Documentation · 03

Sample Data Contracts

Six worked data contracts spanning internal flows, boundary contracts, device-level contracts, wireless IO, and AI-agent consumption.

Sample Data Contracts

Worked examples of contracts in the IIA contract catalog. Not normative — the architecture specifies the shape of each contract dimension; the actual format and values are operator policy. Examples below use YAML for readability; CUE, KCL, Dhall, JSON Schema-validated JSON, and TOML are equally valid grammars (see Reference Implementations).

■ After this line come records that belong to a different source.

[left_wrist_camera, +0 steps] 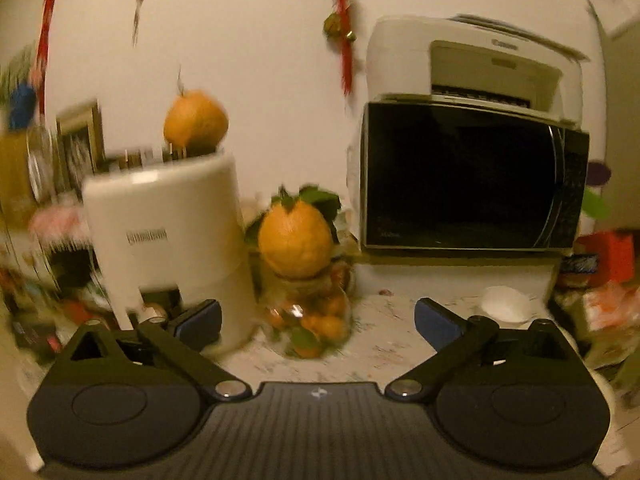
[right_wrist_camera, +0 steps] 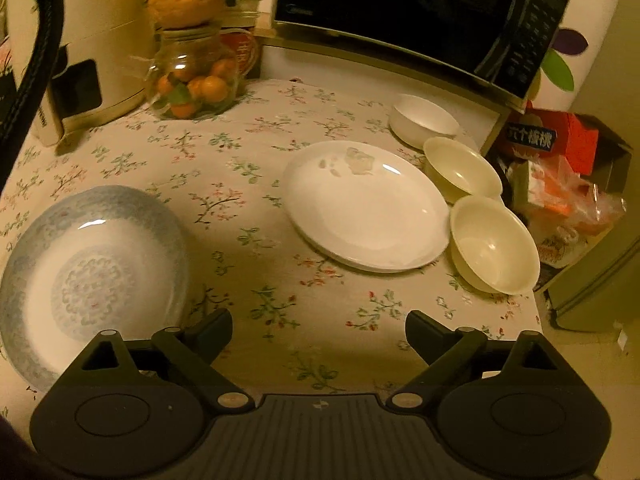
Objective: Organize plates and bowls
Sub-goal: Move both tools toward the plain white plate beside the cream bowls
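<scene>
Crockery sits unsorted on the floral cloth (right_wrist_camera: 256,216), so I judge nothing is stacked yet and my first grasp is the step in hand. My right gripper (right_wrist_camera: 319,330) hangs released above the near edge, jaws spread wide, nothing between them. My left gripper (left_wrist_camera: 318,318) is likewise released and empty, held higher and facing the wall, with the white canister (left_wrist_camera: 168,240) and fruit jar (left_wrist_camera: 308,316) ahead; that view is blurred, so I trust it less.

From the right wrist I see the patterned plate (right_wrist_camera: 96,276) at near left, the white plate (right_wrist_camera: 366,206) right of centre, and three bowls along the right edge: white bowl (right_wrist_camera: 424,120) farthest, next to the microwave (right_wrist_camera: 420,12), then middle bowl (right_wrist_camera: 462,170), then near bowl (right_wrist_camera: 494,244), which touches the white plate's rim.

I'd start with the bowls, nesting them. I'd take the near bowl by its rim, one finger inside, one outside, and lift straight up before moving, since it sits close to the table edge and against the plate. Glazed rims look slippery, so I'd close firmly and move slowly
</scene>
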`<state>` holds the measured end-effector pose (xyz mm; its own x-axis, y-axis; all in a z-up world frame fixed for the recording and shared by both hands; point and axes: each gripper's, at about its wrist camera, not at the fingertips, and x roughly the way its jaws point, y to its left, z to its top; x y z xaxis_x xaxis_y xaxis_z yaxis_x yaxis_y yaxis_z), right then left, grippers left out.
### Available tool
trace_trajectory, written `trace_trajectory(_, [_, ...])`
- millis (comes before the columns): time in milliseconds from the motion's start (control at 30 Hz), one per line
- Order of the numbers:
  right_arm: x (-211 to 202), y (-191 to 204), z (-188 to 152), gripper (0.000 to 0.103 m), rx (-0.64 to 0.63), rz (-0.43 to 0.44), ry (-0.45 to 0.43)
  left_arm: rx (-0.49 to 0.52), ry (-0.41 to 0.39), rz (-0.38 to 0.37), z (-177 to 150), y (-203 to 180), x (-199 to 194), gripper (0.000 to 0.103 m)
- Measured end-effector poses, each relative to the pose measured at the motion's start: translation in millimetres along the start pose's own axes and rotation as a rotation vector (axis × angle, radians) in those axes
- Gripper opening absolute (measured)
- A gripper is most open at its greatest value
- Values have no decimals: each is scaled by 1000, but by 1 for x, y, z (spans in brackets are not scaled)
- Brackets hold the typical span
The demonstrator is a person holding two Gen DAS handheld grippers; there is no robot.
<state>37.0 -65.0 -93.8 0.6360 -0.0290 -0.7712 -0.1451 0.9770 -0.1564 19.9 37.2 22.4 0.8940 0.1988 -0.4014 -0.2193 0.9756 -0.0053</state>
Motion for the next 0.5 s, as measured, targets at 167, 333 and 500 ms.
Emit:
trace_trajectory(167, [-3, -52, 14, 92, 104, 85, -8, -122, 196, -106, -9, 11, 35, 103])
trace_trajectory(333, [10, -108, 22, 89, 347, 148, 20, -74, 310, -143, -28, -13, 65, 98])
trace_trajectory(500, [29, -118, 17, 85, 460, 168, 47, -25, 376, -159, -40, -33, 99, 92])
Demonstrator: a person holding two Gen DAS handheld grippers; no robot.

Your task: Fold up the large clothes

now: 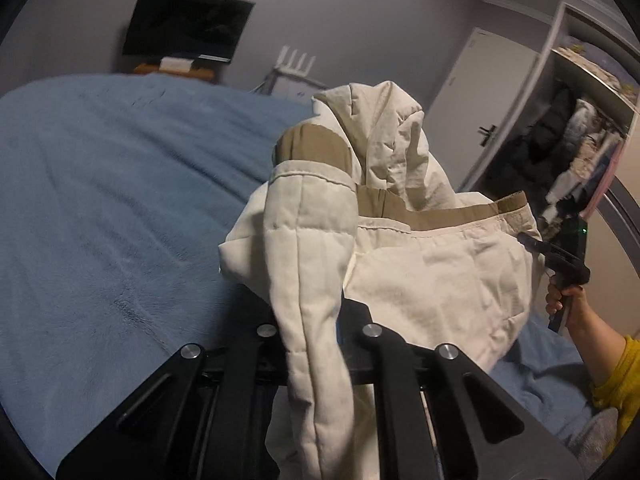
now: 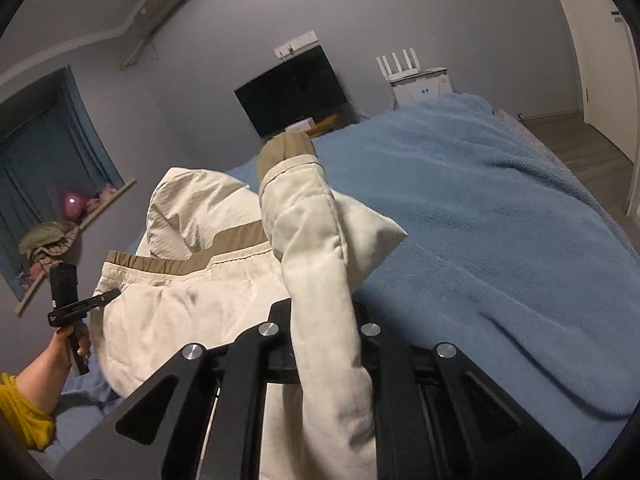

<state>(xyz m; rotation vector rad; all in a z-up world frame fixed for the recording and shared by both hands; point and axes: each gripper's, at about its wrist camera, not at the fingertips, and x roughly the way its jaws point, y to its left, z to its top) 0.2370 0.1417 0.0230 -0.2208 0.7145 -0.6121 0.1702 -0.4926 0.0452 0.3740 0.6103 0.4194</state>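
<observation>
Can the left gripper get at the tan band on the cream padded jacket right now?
Probably not: the left gripper is shut on a sleeve of the cream padded jacket, so it would have to let go before reaching the tan band.

left gripper (image 1: pixel 316 320) clamping cream jacket (image 1: pixel 420 264) by sleeve (image 1: pixel 308 248), lifting it over blue blanket (image 1: pixel 100 200). right gripper (image 1: pixel 532 242) gripping jacket's far edge, hand (image 1: pixel 564 300) holding its handle. dark tv (image 1: pixel 188 24) hanging on wall behind.
</observation>
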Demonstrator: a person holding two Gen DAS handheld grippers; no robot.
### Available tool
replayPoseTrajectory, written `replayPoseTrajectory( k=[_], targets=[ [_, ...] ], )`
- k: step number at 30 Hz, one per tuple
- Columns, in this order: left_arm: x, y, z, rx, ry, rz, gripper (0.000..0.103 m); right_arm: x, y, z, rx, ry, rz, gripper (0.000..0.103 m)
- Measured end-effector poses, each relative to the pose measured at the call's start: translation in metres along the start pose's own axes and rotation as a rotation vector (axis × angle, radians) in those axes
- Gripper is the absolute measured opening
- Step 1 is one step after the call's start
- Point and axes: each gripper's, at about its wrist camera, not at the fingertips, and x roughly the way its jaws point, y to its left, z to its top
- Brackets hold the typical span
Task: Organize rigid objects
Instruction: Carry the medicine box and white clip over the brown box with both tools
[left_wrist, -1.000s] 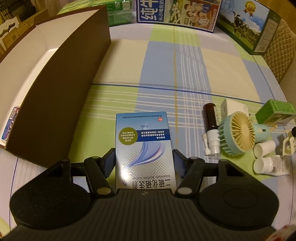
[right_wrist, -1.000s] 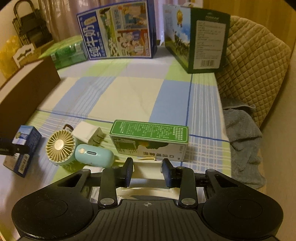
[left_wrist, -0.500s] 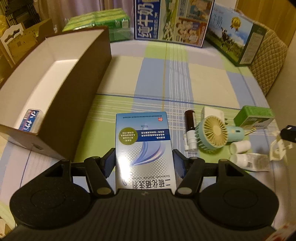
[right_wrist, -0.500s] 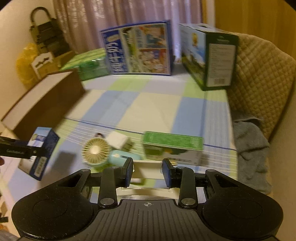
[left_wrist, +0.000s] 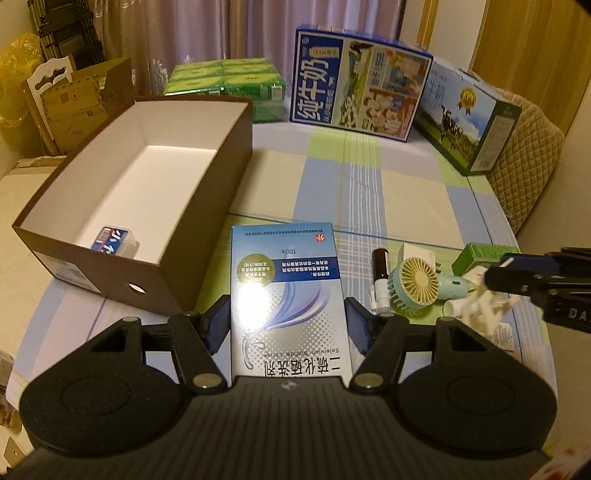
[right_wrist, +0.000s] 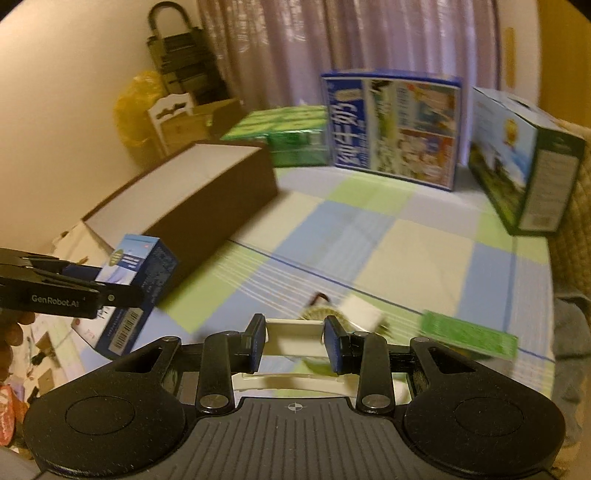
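Observation:
My left gripper (left_wrist: 286, 325) is shut on a blue and white lotion box (left_wrist: 284, 288), held above the table beside the brown storage box (left_wrist: 207, 236). That storage box has a white inside and holds one small blue packet (left_wrist: 112, 242). My right gripper (right_wrist: 294, 345) is shut on a cream plastic clip (right_wrist: 291, 328), lifted above the table. The right gripper and clip (left_wrist: 480, 306) show at the right of the left wrist view. The left gripper (right_wrist: 110, 291) with the lotion box (right_wrist: 136, 280) shows at the left of the right wrist view.
On the checked cloth lie a teal hand fan (left_wrist: 417, 284), a brown spray bottle (left_wrist: 380, 280), a white charger (left_wrist: 415, 254), a green box (left_wrist: 480, 258) and white bottles. Milk cartons (left_wrist: 354, 99) and green packs (left_wrist: 229, 81) stand at the back. A quilted chair (left_wrist: 532, 158) is right.
Both grippers have risen, and the table items look smaller and farther. The left gripper with the lotion box now looks down into the storage box. The right gripper has lifted the clip.

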Motion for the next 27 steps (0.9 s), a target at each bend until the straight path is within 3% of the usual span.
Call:
replayPoseTrajectory(
  k=[13, 27],
  targets=[
    [-0.012, 0.099, 0.051, 0.044, -0.065, -0.04, 0.061, 0.07, 0.104, 0.068, -0.036, -0.052, 0.08, 0.031],
    [0.033, 0.211, 0.108, 0.126, -0.039, -0.011, 0.061, 0.175, 0.187, 0.133, -0.056, -0.049, 0.081, 0.031]
  ],
)
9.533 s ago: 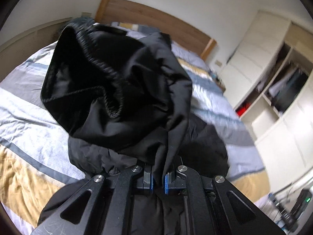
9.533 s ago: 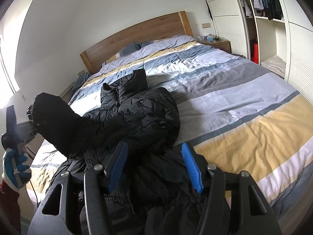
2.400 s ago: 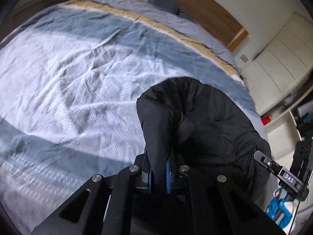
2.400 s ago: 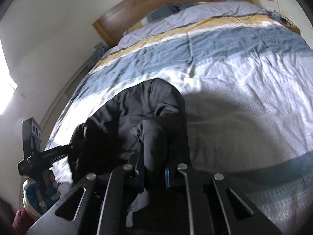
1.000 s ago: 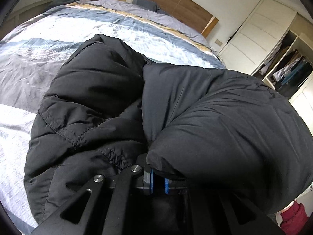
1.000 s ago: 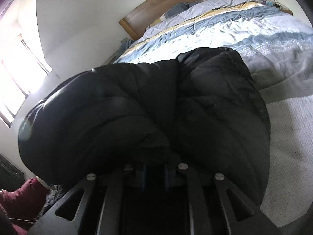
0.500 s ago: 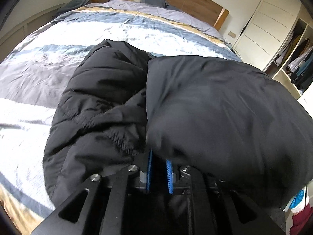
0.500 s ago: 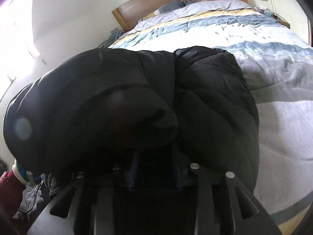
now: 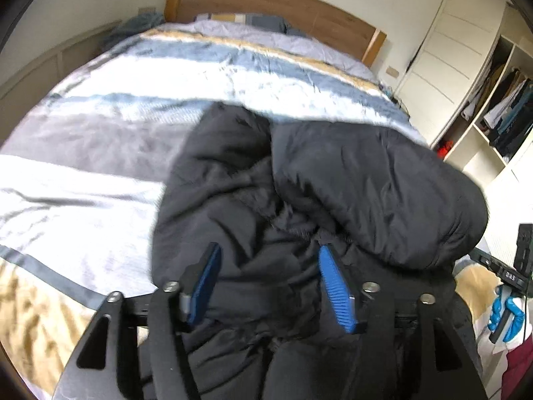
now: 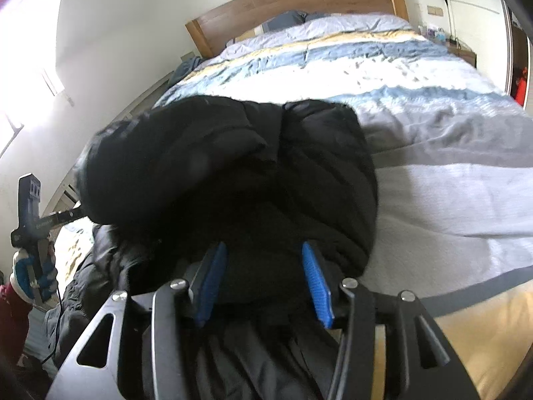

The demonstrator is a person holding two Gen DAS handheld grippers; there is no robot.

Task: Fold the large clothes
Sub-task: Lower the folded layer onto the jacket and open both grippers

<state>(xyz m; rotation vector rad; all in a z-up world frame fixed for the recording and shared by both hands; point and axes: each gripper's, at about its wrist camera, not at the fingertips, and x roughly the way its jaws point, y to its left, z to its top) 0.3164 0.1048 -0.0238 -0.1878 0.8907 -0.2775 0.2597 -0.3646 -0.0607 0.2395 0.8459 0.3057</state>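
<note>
Left gripper (image 9: 268, 276): my jaws have just been opening and now stand wide, blue pads apart, black fabric lying between them but not pinched.
Right gripper (image 10: 263, 278): same on this side, jaws have just been opening, parted now, pads clear of the dark cloth that bulges up between them.
Black puffer jacket (image 9: 299, 183): I see it bunched in a folded heap on the near part of the bed, right in front of both sets of jaws; a rounded puffy fold lies on top toward my right in the left wrist view, quilted layers beneath it.
Same jacket, right wrist view (image 10: 233, 173): the top fold bulges toward the left, the lower layer spreads to the right and onto the duvet.
Other gripper, seen from each side: a blue-gloved hand (image 9: 506, 313) holds the right handle at the left view's edge; a gloved hand (image 10: 30, 276) holds the left handle at the right view's edge.
Bed (image 9: 100, 173): striped duvet in white, grey, blue and yellow stretches beyond the jacket.
Pillows (image 9: 246, 20): against the wooden headboard (image 9: 266, 0).
Wardrobe (image 9: 499, 100): far right, open shelves with hanging clothes.
</note>
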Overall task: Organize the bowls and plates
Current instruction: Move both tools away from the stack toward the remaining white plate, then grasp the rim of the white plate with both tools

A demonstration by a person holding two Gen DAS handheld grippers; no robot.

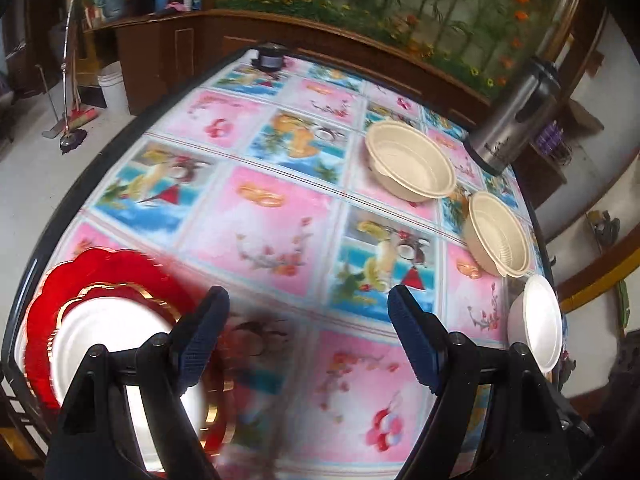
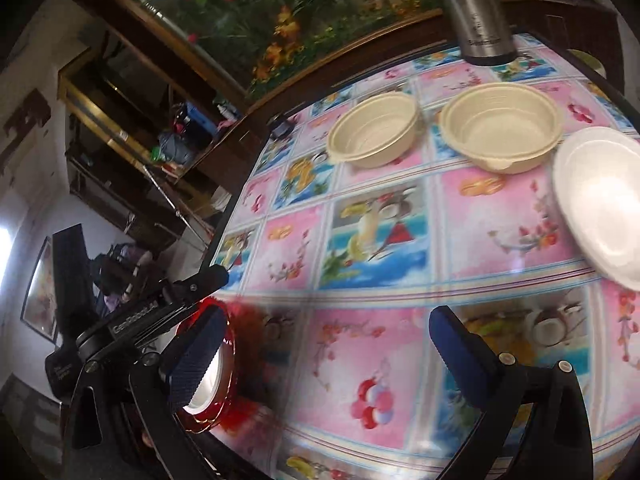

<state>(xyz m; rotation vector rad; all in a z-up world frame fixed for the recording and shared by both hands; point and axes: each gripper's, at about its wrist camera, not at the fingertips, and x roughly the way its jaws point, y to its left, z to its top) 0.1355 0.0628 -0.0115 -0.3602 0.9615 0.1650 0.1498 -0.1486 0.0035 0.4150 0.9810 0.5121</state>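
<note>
Clearly, both grippers hang above the table with jaws spread wide and nothing between them. The left gripper sits over the near left part of the flowered cloth; its left finger overlaps the plate stack in the picture, though contact cannot be told. The right gripper hovers over bare cloth further right.

Only the left view gives the whole stack: a red plate with a scalloped rim at the bottom, a gold-edged plate on it, and a white plate on top, all near the table's left edge. The right view shows just a sliver of that stack behind its left finger, plus the other gripper's black body beside it, which the left view cannot show.

Two beige bowls stand upright near the far right side, close together but apart, with a white bowl nearer at the right edge. From the right view their insides are plainer: both beige bowls are empty, and the white bowl is partly cut off by the frame.

A steel flask stands behind the bowls near the far edge; the right view crops its top. Only the left view shows a small dark object at the far edge, and brooms on the floor.
</note>
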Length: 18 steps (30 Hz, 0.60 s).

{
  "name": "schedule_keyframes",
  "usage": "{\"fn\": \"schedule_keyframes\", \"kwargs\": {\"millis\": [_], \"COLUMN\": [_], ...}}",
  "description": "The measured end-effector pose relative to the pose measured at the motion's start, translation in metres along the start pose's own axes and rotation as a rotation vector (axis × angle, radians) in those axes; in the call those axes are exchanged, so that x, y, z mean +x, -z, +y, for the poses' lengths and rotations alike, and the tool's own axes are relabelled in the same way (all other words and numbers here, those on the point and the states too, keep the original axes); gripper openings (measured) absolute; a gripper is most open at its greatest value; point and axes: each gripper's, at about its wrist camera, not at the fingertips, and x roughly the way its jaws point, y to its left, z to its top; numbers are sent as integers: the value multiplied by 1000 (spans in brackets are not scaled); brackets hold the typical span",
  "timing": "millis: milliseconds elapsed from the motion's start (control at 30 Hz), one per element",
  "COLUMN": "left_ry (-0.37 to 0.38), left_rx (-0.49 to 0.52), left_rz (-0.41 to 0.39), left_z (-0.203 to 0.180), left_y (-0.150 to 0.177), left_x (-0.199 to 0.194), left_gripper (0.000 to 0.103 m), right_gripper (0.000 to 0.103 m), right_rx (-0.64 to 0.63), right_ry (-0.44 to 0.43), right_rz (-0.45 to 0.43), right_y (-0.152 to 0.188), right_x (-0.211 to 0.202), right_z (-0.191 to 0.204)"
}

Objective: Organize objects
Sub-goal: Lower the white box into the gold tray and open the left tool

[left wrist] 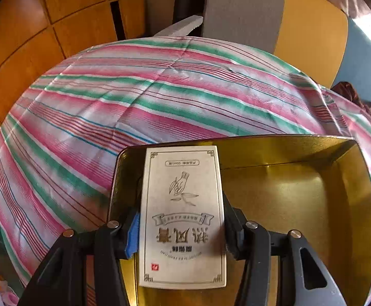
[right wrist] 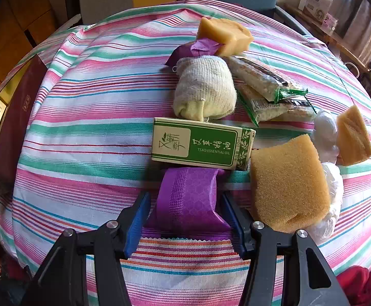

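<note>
The left gripper (left wrist: 181, 232) has a cream box (left wrist: 182, 216) between its jaws over the gold tin (left wrist: 300, 193); whether they press it I can't tell. The right gripper (right wrist: 185, 219) is clamped on a purple packet (right wrist: 189, 196).

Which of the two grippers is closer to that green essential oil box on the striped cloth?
The right. The right gripper sits just in front of the green box, with a purple packet between its fingers. The left gripper is over the gold tin with a cream box; no green box shows there.
</note>
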Motion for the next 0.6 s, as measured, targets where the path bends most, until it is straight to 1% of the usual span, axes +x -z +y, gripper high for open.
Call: {"fn": "schedule_keyframes", "kwargs": {"millis": [67,100,167,333,400,533,600], "left_ry": [17,29,41,62,55,74,96], "left_rx": [3,2,-4,8,20,44,42], "left_rz": [-3,1,-6,-43,-57,-104,-126], "left_z": [-1,-1,-2,2,3,5,8], "left_y": [-1,-2,-2,3,8,26,37], "left_x": [0,2,-3,-24,-33,-60,-77], "left_gripper": [67,70,81,82,82,82,82], "right_gripper": [57,57,57,57,57,57,57], "right_rx": [-1,-1,-1,-11,-14,-20,-24], "right_ry": [1,1,1,7,9,15,19], "right_rz": [0,0,0,-2,-4,-8,-9], "right_y": [0,0,0,0,0,0,0], "right_x": [0,0,0,0,0,0,0], "right_z": [0,1,1,2,3,4,4]}}
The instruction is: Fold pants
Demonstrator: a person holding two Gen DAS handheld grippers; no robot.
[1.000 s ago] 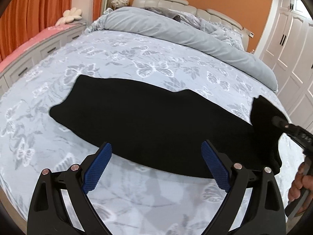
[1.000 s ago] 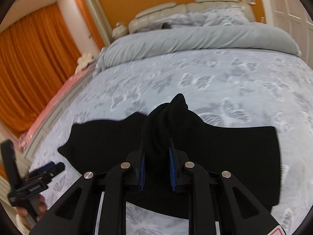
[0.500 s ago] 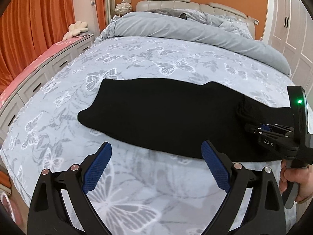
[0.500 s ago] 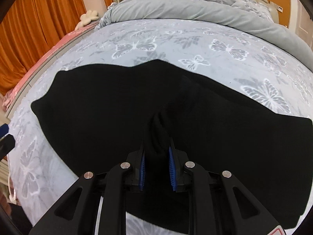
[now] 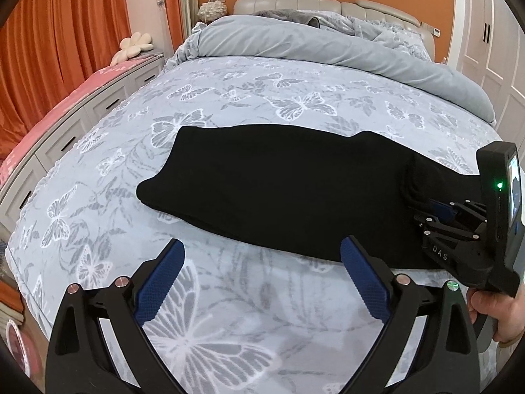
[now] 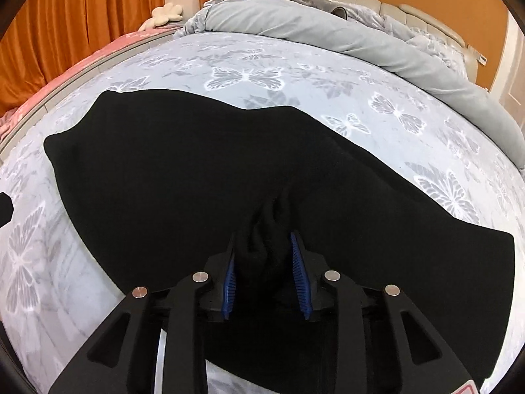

Every catalog entry carries:

  • A unique identifier (iia.contract.<scope>.<purpose>)
  • A semantic version (additive within major; breaking change requires major-version bump and deprecation overlap)
  • A scope: internal (intra-box), boundary (cross-domain), device (PLC / sensor / fieldbus / wireless), inbound (artifacts the box pulls in)
  • The declared shape per the dimensions in internal-architecture.md Data Contracts

A communication that does not match a catalog entry is prevented (firewall + SPIFFE drop) or flagged (ot.contract.violation).


Sample 1 — Internal contract: collector → lake

Inter-zone contract between ot.acs.collect and ot.acs.lake. Enforced by the kernel firewall, the workload identity issuer (SPIFFE), and mTLS at the application layer.

contract:
  id: iia.contract.internal.collect_to_lake
  version: 1.2.0
  scope: internal

  source:
    spiffe_id: spiffe://iia.local/zone/ot.acs.collect/workload/protocol_collector
  destination:
    spiffe_id: spiffe://iia.local/zone/ot.acs.lake/workload/lake_writer

  allowed_operations:
    - WRITE_BATCH      # batched record append
    - WRITE_STREAM     # single record append

  transport:
    protocol: grpc
    over: mTLS
    bus_topic: null    # direct gRPC, not bus-mediated

  cardinality: many-to-one

  failure_semantics:
    on_lake_unreachable: buffer_local
    buffer_max_records: 100000
    buffer_max_age: 30d
    on_buffer_full: drop_oldest_with_alarm

  payload:
    schema_ref: oneof[opcua_record, modbus_record, ethernet_ip_record, lorawan_record]
    max_size_kb: 64
    rate_limit_per_sec: 50000

  audit:
    every_attempt: false
    every_failure: true
    every_buffer_event: true

Notes:

  • SPIFFE IDs are bound to TPM-attested image hashes. A workload booting from an unsigned image cannot get an SVID and cannot speak under this contract.
  • failure_semantics declares how the collector behaves when the lake is unreachable — relevant during disconnected operation and reconnect.
  • audit.every_failure: true ensures ot.contract.violation catches catalog-violating attempts.

Sample 2 — Boundary contract: box → BI lake (batch)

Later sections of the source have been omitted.